Até cactos em baixo de viadutos estão sendo colocados para impedir a
permanência de moradores de rua nessas regiões. As negras e os negros de nossa cidade não são
bem vind@s na Salvador do Turismo.
Essa
violência institucional é uma realidade sofrida pelas mulheres negras de
Salvador. A violência da falta de creches e escolas para as crianças, do
desemprego e dos empregos precarizados, da ausência de projeto de moradia
popular, do sucateamento dos postos de saúde, da ineficaz rede municipal de
proteção à mulher vitima de violência, da política de segurança violenta e
racista.
A
prefeitura de ACM Neto não se preocupa com as mulheres negras porque não tem
politica que realmente combata a dura realidade de nosso povo. Ao contrário,
legitima a violência machista e racista institucional.
O
Dia Municipal Antiaaborto não é uma medida de defesa das mulheres, é mais uma
violência institucional. Não visa beneficiar as mulheres, mas sim atender as
exigências da bancada evangélica da Câmara Municipal de Salvador.

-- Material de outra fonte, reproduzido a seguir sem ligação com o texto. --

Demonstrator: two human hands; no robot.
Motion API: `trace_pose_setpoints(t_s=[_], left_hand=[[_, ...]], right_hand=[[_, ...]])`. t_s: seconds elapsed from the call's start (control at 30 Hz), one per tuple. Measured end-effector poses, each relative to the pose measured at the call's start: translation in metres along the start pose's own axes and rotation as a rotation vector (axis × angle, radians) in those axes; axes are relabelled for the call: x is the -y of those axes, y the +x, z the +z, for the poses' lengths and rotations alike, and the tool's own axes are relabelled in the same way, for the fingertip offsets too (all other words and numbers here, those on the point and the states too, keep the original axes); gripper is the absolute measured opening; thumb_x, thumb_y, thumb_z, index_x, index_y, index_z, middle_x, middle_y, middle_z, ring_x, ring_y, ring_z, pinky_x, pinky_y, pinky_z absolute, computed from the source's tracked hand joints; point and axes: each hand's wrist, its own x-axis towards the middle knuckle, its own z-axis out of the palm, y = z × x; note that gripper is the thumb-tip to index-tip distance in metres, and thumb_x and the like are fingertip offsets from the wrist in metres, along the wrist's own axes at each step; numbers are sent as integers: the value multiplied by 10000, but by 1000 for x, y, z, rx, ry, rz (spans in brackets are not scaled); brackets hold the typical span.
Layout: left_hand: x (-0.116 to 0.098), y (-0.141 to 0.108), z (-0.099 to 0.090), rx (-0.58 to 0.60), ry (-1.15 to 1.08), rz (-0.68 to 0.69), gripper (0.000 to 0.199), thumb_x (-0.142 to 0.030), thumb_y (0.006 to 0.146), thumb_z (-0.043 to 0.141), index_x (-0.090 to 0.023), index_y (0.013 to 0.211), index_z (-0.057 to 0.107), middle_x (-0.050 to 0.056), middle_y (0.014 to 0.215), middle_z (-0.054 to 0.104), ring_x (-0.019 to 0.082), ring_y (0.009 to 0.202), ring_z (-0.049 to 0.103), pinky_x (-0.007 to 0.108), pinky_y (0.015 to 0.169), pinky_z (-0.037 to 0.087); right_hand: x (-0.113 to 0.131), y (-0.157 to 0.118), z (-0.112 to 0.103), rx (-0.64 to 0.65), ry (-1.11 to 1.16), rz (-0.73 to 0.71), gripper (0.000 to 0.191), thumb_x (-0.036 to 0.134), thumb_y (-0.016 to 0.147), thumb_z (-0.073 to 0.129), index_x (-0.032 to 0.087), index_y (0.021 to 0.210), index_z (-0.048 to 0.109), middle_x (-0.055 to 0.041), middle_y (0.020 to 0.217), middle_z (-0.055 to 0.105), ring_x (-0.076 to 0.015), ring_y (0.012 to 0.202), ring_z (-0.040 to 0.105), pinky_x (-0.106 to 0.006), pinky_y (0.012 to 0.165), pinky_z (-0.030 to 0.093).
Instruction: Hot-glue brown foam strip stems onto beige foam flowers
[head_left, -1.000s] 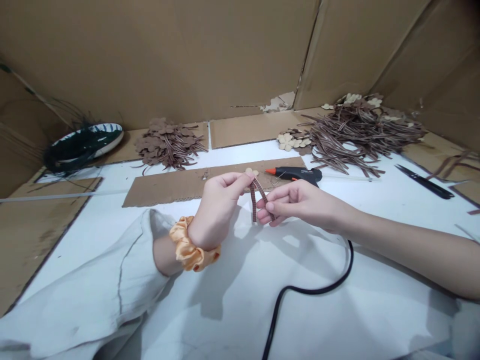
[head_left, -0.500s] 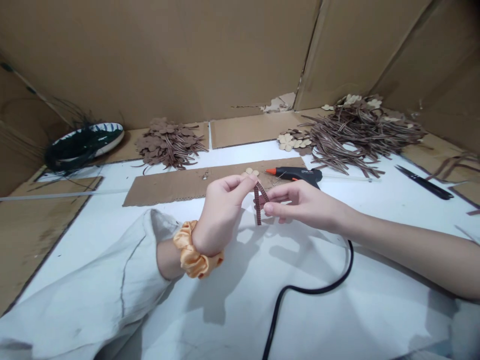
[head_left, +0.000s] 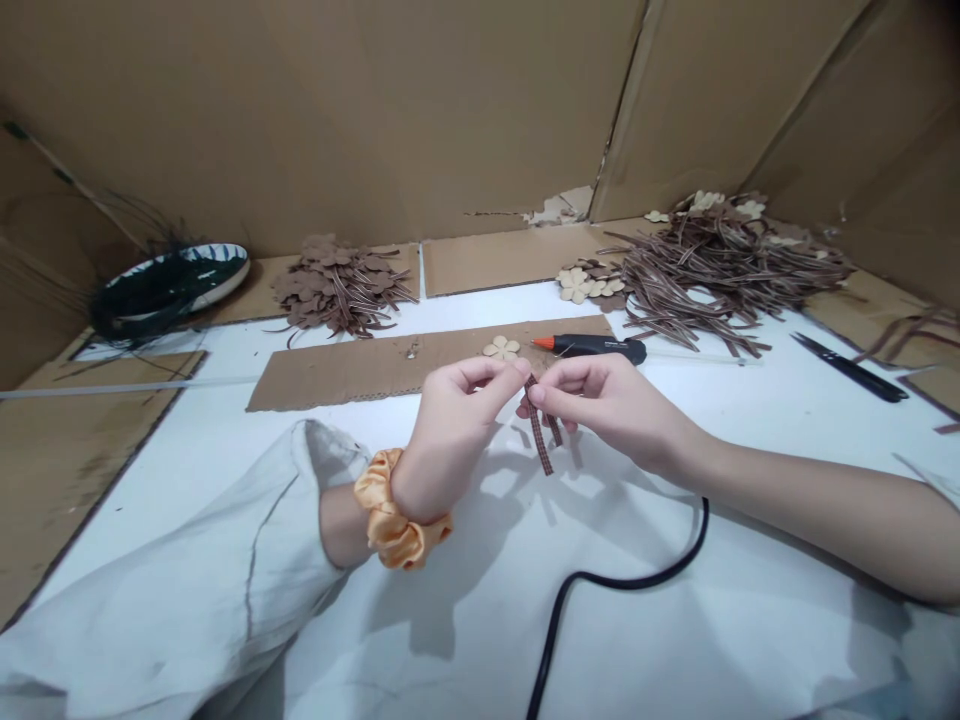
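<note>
Pinching a narrow checked brown ribbon at its top, the left hand and right hand held it just above the white surface, near a glue gun and beige flower cutout.

Left hand: raised, back facing up and toward the viewer, fingers curled inward and reaching right.
Left fingertips: thumb and forefinger drawn together in a small pinch.
Left wrist: bent slightly, angling the hand up and to the right.
Left forearm: bare over a short stretch only, running toward the wrist.
Right hand: extended leftward, knuckles uppermost, fingers lightly curled.
Right fingertips: thumb and forefinger pressed together in a pinch.
Right forearm: bare, long, entering from the right edge, nearly level.
Relation of hands: pinching fingertips just beside each other, close to touching.
</note>
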Motion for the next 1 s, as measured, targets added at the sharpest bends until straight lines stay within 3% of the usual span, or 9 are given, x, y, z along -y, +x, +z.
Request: trace_pose_setpoints(t_s=[0.2, 0.43, 0.67, 0.9, 1.0], left_hand=[[-6, 6, -3, -44, -44, -5, 238, -363, 788, 623, -152, 711, 702, 14, 743, 680, 132, 744, 583, 219, 688, 440], [-14, 9, -5, 107, -57, -80, 140, -261, 719, 707, -137, 674, 660, -16, 645, 648, 94, 650, 570, 194, 639, 432], [-10, 8, -3, 156, -114, -65, 118, -194, 701, 690, -143, 616, 626, -36, 575, 623, 84, 561, 569, 196, 572, 435], [-10, 10, -5, 72, -21, -63, 135, -235, 695, 698, -143, 629, 625, -26, 624, 617, 94, 599, 549, 218, 620, 442], [-11, 13, -8, 60, 14, -41, 136, -248, 713, 683, -145, 647, 627, -7, 664, 642, 115, 645, 574, 241, 676, 452]], right_hand=[[-4, 2, -2, -43, -7, -26, 236, 350, 786, 636, 142, 676, 649, -21, 673, 630, -79, 537, 488, -215, 507, 394], [-3, 1, -2, -48, 51, 24, 220, 345, 725, 694, 143, 651, 646, 0, 615, 601, -72, 492, 474, -205, 454, 386], [-2, 1, 0, -21, 66, 85, 212, 335, 712, 690, 141, 638, 649, -5, 567, 609, -94, 491, 521, -224, 471, 397], [-5, -1, -1, 41, 19, 58, 324, 444, 807, 616, 140, 716, 681, -60, 744, 712, -129, 660, 614, -236, 607, 448], [-4, 0, 0, 48, 137, 90, 380, 419, 902, 495, 135, 734, 683, -71, 742, 720, -142, 699, 659, -251, 691, 494]])
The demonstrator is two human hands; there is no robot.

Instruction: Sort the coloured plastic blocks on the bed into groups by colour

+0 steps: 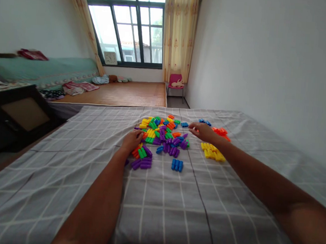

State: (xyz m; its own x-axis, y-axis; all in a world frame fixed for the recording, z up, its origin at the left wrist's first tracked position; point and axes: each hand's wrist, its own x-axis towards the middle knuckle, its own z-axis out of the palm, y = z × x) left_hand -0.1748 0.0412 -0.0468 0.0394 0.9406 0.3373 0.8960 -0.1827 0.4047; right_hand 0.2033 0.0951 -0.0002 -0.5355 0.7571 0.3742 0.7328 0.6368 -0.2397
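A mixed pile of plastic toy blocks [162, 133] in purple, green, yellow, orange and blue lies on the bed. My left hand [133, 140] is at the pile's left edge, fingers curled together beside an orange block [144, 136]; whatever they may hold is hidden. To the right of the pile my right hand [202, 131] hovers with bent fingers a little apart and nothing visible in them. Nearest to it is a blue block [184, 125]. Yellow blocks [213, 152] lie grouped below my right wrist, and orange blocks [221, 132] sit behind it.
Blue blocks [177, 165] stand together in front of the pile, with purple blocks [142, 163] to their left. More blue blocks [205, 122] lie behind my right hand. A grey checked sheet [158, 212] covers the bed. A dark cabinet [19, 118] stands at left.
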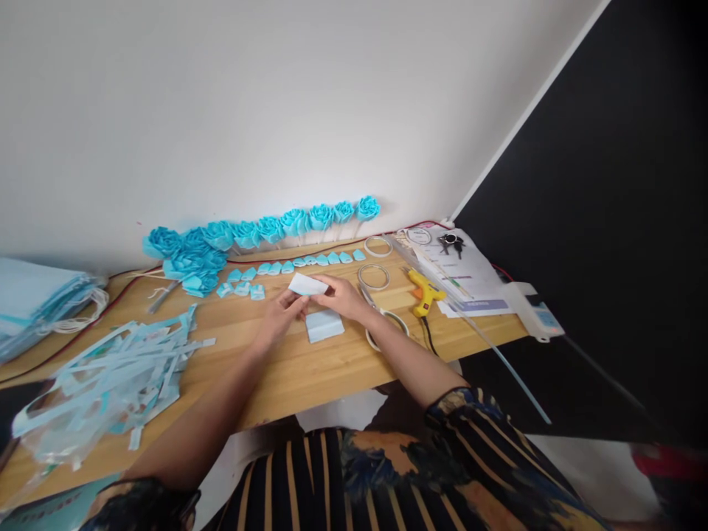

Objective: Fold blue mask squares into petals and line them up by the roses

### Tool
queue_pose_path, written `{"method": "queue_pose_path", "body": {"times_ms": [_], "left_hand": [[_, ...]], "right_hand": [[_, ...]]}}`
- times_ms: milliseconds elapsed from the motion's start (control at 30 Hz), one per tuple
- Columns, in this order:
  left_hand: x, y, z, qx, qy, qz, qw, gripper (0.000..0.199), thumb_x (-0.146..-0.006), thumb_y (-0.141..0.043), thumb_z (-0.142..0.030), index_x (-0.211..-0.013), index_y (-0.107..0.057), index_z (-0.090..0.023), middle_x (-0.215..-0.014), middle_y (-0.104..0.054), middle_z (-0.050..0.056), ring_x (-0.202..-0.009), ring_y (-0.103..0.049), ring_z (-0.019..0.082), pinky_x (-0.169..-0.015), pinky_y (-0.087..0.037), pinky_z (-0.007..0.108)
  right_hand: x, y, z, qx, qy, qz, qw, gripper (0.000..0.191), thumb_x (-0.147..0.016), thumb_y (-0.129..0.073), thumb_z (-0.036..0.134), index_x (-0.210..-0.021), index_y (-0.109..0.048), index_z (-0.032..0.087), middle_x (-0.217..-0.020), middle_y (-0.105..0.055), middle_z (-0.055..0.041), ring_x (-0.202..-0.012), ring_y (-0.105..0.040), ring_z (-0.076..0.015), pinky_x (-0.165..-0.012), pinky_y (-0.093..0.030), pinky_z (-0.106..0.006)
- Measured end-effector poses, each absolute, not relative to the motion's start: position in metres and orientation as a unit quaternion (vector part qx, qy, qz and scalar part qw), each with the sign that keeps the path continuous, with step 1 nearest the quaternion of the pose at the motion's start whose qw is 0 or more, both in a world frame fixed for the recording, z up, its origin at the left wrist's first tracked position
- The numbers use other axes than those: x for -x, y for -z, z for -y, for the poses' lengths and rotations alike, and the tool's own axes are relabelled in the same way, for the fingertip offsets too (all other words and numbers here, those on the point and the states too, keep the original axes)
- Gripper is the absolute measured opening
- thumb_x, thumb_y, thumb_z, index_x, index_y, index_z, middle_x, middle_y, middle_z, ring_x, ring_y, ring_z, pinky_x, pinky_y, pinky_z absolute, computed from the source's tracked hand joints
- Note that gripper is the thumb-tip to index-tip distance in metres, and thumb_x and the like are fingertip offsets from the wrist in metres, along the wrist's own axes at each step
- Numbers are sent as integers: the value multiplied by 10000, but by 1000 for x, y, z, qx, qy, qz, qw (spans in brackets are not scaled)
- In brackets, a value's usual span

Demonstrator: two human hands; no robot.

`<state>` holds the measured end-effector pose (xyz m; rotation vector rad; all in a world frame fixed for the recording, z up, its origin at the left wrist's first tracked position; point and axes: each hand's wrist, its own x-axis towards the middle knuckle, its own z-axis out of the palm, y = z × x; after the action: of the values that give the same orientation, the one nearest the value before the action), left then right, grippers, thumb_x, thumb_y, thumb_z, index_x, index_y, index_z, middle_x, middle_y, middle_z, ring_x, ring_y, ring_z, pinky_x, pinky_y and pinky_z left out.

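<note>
Both hands meet over the middle of the wooden table, holding a small pale piece of folded material (307, 285) between them. My left hand (281, 313) is closed on its left edge, and my right hand (341, 296) pinches its right side. Just below them a light blue folded square (324, 326) lies flat on the wood. Beyond my hands runs a row of small folded blue pieces (322, 259), with a few more blue pieces (242, 289) in front of its left end. Scissors (387, 313) lie partly hidden under my right forearm.
Blue handmade flowers (271, 229) line the wall. Cut strips (160, 358) are heaped at left, beside a stack of blue sheets (36, 299). At right are a yellow glue gun (426, 292), tape rolls (374, 276), printed papers (480, 276), keys (452, 242) and a white plastic container (535, 313).
</note>
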<state>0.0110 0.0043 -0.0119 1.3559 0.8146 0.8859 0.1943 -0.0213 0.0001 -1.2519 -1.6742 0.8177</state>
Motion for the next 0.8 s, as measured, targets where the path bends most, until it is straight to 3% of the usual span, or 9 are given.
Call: {"method": "queue_pose_path", "body": {"times_ms": [333, 800], "left_hand": [[-9, 17, -7, -596, -399, -416, 559, 336, -753, -694, -442, -580, -643, -158, -561, -605, 15, -526, -524, 107, -563, -436, 237], [-5, 25, -10, -591, -411, -393, 572, 296, -779, -703, -419, -623, -674, -170, -606, -646, 22, -566, -552, 122, -589, -452, 247]], "right_hand": [[-192, 0, 21, 489, -336, 685, 422, 469, -781, -693, 296, -1233, -667, 175, -1004, -736, -42, -733, -612, -131, -676, -463, -232], [-191, -1, 22, 485, -353, 685, 413, 460, -798, -689, 307, -1236, -653, 173, -1050, -722, -40, -812, -624, -143, -717, -450, -230]]}}
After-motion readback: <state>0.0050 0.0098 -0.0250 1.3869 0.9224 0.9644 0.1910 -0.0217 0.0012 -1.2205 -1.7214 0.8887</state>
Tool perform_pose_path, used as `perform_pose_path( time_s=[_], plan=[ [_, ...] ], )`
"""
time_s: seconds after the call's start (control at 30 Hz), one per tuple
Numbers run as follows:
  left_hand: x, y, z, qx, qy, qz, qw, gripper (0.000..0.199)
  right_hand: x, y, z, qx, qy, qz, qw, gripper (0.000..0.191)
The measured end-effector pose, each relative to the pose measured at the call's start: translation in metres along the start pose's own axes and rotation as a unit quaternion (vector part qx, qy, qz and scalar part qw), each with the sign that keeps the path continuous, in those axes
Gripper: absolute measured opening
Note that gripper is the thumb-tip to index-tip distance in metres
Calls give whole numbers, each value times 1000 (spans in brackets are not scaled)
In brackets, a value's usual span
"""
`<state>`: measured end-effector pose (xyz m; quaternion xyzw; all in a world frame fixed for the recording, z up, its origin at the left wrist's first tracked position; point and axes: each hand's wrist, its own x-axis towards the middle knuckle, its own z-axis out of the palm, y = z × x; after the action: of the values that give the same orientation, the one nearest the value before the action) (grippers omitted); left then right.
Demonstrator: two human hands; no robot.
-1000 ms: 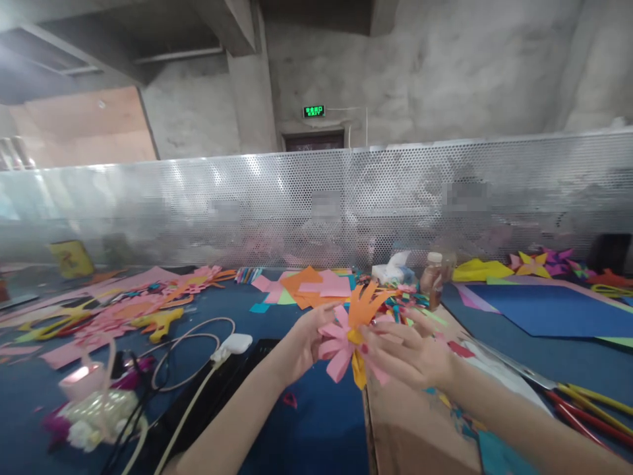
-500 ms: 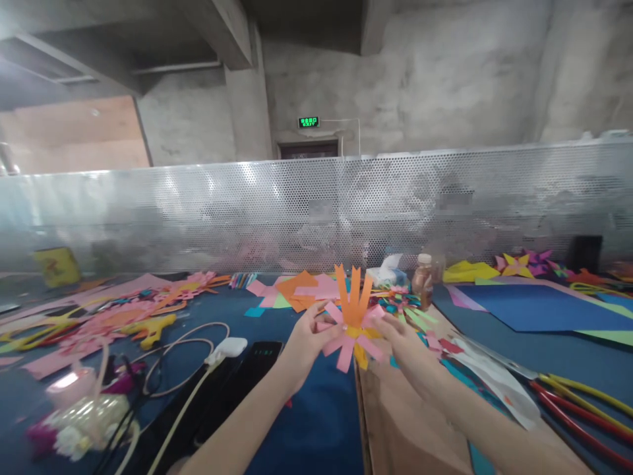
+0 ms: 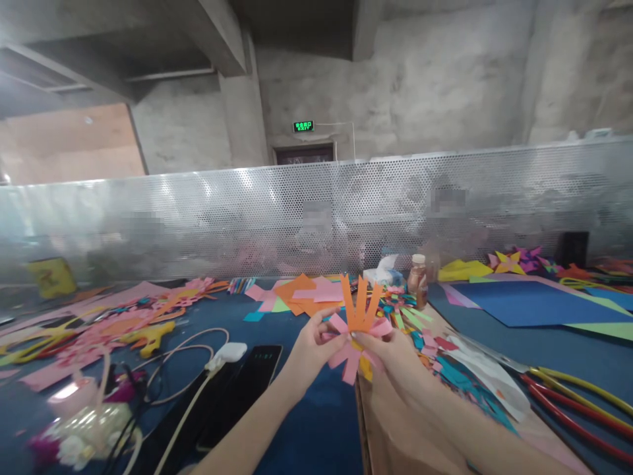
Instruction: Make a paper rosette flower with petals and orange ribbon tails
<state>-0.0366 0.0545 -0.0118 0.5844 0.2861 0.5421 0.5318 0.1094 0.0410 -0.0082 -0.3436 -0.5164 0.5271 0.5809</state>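
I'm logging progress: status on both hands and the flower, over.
Left hand and right hand pinching flower. Orange strips up, pink strips splayed. No obstruction seen; phone lies off to the left.

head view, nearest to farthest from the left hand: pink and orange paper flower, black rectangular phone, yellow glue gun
1. Pink and orange paper flower, held by the left hand
2. Black rectangular phone, left side
3. Yellow glue gun, farther left

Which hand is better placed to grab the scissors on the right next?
Probably the right hand: the scissors lie on its side, nearer it than the left hand. Both hold the paper flower.
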Motion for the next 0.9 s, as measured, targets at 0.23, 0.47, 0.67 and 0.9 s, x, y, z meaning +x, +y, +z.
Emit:
perform_pose_path(
  time_s=[0.23,0.47,0.67,0.9],
  plan=[
    [0,-4,0,-28,-22,-7,999,50,-2,2,-3,3,-2,-1,1000,29],
    [4,-10,-3,-25,26,-12,999,53,0,-1,-9,4,5,45,999,35],
    [2,-8,-2,-11,29,-27,999,50,-1,-4,-10,-56,6,46,997,40],
    [-4,-4,6,-47,-19,-28,998,47,0,2,-13,-44,-41,18,998,40]
  ],
)
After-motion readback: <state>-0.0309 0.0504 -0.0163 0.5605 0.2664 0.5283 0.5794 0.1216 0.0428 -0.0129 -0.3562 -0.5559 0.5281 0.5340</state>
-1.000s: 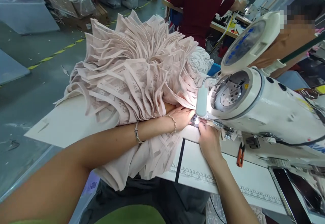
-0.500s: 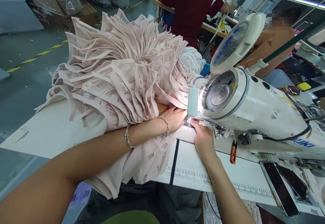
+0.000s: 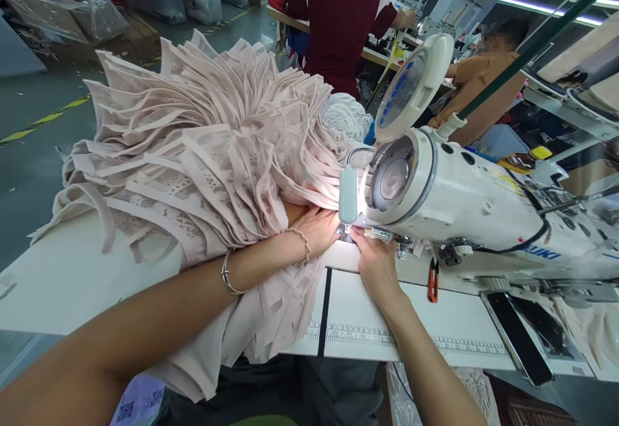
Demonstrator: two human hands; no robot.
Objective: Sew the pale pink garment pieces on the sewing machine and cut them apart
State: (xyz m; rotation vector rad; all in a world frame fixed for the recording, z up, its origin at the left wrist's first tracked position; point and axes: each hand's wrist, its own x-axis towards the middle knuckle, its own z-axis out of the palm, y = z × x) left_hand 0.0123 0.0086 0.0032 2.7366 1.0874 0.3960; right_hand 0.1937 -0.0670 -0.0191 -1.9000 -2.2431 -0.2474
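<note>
Two hands (image 3: 316, 231), pale fabric (image 3: 217, 155) — grip (unclear)

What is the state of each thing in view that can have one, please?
Pale pink lace-trimmed garment pieces, heaped in fanned layers
Left hand, beside presser foot, hold unclear
Right hand, beside presser foot, hold unclear
Sewing machine's round cover, open
Sewing lamp, lit
Ceiling tube lights, lit
Smartphone, screen dark
Orange-handled thread snips, lying, blades unclear

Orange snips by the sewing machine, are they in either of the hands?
No, the snips lie near the machine, apart from the left hand and the right hand.
</note>
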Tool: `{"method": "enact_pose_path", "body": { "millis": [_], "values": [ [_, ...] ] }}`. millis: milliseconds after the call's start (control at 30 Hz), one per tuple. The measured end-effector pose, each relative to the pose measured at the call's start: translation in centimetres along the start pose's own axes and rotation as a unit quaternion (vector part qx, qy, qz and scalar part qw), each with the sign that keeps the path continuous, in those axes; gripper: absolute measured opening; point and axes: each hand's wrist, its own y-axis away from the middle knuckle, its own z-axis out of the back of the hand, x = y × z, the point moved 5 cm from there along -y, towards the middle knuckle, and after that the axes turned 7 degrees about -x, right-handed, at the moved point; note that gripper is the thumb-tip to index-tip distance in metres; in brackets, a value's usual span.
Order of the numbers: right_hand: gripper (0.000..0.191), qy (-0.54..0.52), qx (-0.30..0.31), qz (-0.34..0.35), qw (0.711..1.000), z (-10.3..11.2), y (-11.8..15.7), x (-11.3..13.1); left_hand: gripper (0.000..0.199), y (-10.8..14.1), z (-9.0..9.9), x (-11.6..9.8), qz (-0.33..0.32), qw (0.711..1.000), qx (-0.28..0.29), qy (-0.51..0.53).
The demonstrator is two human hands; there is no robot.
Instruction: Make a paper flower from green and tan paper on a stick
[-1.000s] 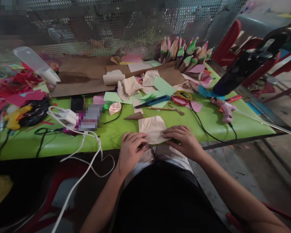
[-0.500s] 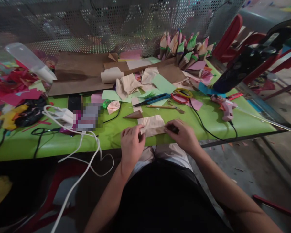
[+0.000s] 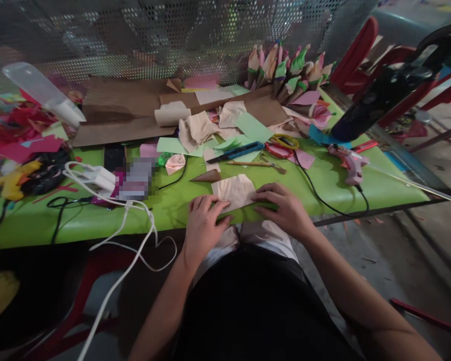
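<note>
Gently support the near left corner of the cream paper [image 3: 233, 189] with the left hand [image 3: 205, 225], fingers curved, with a moderate gap down to the thumb. Match at the right edge with the right hand [image 3: 289, 210], touching with the fingertips above a wider gap to the thumb, gripping nothing tightly. Work with the sheet low over the front of the green tabletop [image 3: 173, 213], between both hands. Best to use even, light pressure from both sides, smoothing wrinkles outward without tearing the thin edge. Mind the brown cone [image 3: 209, 176] just beyond, near the far left corner; avoid crushing or nudging. Farther right, leave the pink glue gun [image 3: 351, 163] well apart from the fingers. Beyond the sheet, watch for the wooden stick [image 3: 244, 163], then the blue cutter [image 3: 240, 151]; farther back, crumpled cream pieces [image 3: 197, 130] and bundled paper cones [image 3: 280, 75].
</note>
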Motion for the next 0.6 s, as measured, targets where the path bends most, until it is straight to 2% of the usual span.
{"method": "enact_pose_path", "body": {
  "millis": [100,300,433,600],
  "values": [
    [0.015,-0.002,-0.012,-0.014,1.000,0.0,-0.3,-0.1,0.018,-0.1,0.1,0.1,0.000,1.000,0.000,0.008],
    [0.019,0.016,0.022,0.010,1.000,0.0,-0.8,0.0,0.013,-0.3,0.2,0.2,-0.001,1.000,-0.005,0.016],
    [0.018,0.016,0.024,0.018,0.999,-0.1,-1.0,-0.1,0.015,-0.5,0.4,0.2,-0.005,0.999,-0.027,0.023],
    [0.019,-0.016,0.038,-0.023,0.999,-0.3,-1.5,0.0,0.016,-1.0,0.0,0.5,0.023,0.999,0.000,0.049]
  ]
}}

É com essa base
de apoio que ACM está preocupado, e não com as soteropolitanas.
O
Dia Municipal Antiaborto é expressão da opinião do moralismo fundamentalista
evangélico. Não foi à toa que a data escolhida para essa campanha antiaaborto
(segunda sexta-feira do mês de maio) seja tão próxima ao Dia das Mães: essa
moral conservadora e machista reduz a mulher ao papel de reprodutora e de ser
mãe e que condena como pecadora a mulher que realizou o aborto. É um absurdo o Estado (a prefeitura de
Salvador), que deveria ser laico, definir uma lei baseado apenas em uma opinião
da religião sobre o tema do aborto. As mulheres devem ter liberdade de escolha
sobre o seu corpo e a sua vida.
Um programa para as
Mulheres Trabalhadoras de Salvador: Descriminalização do Aborto!
As
mulheres negras de nossa cidade estão morrendo devido às práticas inseguras do
aborto e a grande culpada não é a mulher, e sim a lei que criminaliza essas
mulheres. É necessário mudar a legislação para que as pessoas que fazem aborto
não sejam encaradas como criminosas!
Se
fossemos criar uma data para debater a questão do aborto deveria ser o “Dia
Municipal Contra a Criminalização do Aborto” com o objetivo de promover uma
forte campanha de conscientização do nosso povo sobre a lei que condena as
mulheres às praticas inseguras de aborto e à morte, principalmente as negras e
pobres.
Além
de mudanças na esfera legal, precisamos de politicas públicas nas esferas da
educação, saúde, combate a violência à mulher e do emprego digno. As mulheres
precisam de um trabalho digno para que possam criar seus filhos, de creches e
escolas públicas e de qualidade para as crianças e de um programa de saúde de
atenção à mulher que a atenda de forma integral/universal. Uma educação sexual
não sexista para evitar a gravidez não desejada, anticoncepcionais gratuitos
para não abortar e um aborto legal, seguro e público para não morrer.
As
mulheres negras de nossa cidade, as maiores vítimas do aborto inseguro,
precisam de um governo comprometido com essa mudança, com a vida das mulheres e
com o direito sobre seu corpo e suas escolhas. Não precisamos desse Dia
Antiaborto e nem de uma prefeitura moralista, com politicas machistas e
racistas que institucionalizam a violência contra o nosso povo.